« Quand le sujet d’une photographie meurt, celle-ci devient une image post-physique, parce qu’elle ne représente plus un corps physique présent sur Terre. Désormais, la photographie ne correspond plus qu’aux souvenirs du défunt dans l’esprit de ceux qui l’ont connu. Le disparu est mort physiquement mais demeure symboliquement en vie dans les souvenirs, maintenant porté par une photo.

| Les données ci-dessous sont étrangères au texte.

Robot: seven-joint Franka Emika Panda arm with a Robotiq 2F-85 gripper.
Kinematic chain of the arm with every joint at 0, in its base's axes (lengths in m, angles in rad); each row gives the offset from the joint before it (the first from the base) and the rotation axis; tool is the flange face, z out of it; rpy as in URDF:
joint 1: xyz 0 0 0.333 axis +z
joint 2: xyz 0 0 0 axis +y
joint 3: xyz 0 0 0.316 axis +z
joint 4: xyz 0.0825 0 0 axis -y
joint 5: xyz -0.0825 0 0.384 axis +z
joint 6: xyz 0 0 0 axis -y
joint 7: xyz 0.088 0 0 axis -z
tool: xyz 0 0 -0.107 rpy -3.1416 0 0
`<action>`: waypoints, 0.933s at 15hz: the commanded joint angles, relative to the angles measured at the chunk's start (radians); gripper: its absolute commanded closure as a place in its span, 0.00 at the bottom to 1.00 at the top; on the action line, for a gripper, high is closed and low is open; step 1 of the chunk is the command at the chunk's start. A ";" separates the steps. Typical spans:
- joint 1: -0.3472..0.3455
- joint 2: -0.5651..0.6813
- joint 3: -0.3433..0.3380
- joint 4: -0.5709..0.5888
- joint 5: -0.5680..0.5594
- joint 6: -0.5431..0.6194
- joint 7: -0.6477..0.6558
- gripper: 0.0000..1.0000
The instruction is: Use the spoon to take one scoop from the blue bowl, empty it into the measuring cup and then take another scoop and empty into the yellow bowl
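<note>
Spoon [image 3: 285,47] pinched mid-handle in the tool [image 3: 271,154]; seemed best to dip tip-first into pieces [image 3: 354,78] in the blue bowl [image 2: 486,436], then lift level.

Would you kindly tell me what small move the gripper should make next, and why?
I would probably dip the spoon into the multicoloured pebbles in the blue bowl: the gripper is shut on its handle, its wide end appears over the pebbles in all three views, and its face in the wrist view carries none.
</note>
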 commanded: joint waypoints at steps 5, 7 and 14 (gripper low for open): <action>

L’image elle-même est une extension de la mémoire.«
Marwan T. Assaf
Dans son essai, Marwan T. Assaf emprunte la symbolique d’une tradition africaine qui classifie les personnes disparues selon deux étapes successives, le Sasa, temps durant lequel la personne disparue est encore présente dans la mémoire des personnes qui l’ont entourée, et le Zamani, dans lequel la personne décédée a disparu de la mémoire des vivants.
L’auteur y développe une analyse du rôle du portrait et de la mémoire face à la question de la disparition, et invite à mieux appréhender les différentes approches du portrait dans les pratiques photographiques.
Assaf fait ainsi dialoguer les portraits du grand poète anglais Alfred Tennyson, capturés par Julia Margaret Cameron, et les portraits de Cookie Mueller, amie proche de la photographe Nan Goldin. Les premiers sont très composés selon la tradition du portrait classique, et issus de temps de poses longs, propres aux débuts de la photographie, contrairement à ceux de Goldin, capturés sur le vif et en couleurs un siècle après ceux de Cameron à l’aide d’un appareil moyen format plus souple.
Les sujets de Cameron et de Goldin ont physiquement disparu, mais sont à différentes étapes de la mort dans le théâtre silencieux de la photographie, qui devient le lieu de la mise en scène du Sasa et du Zamani.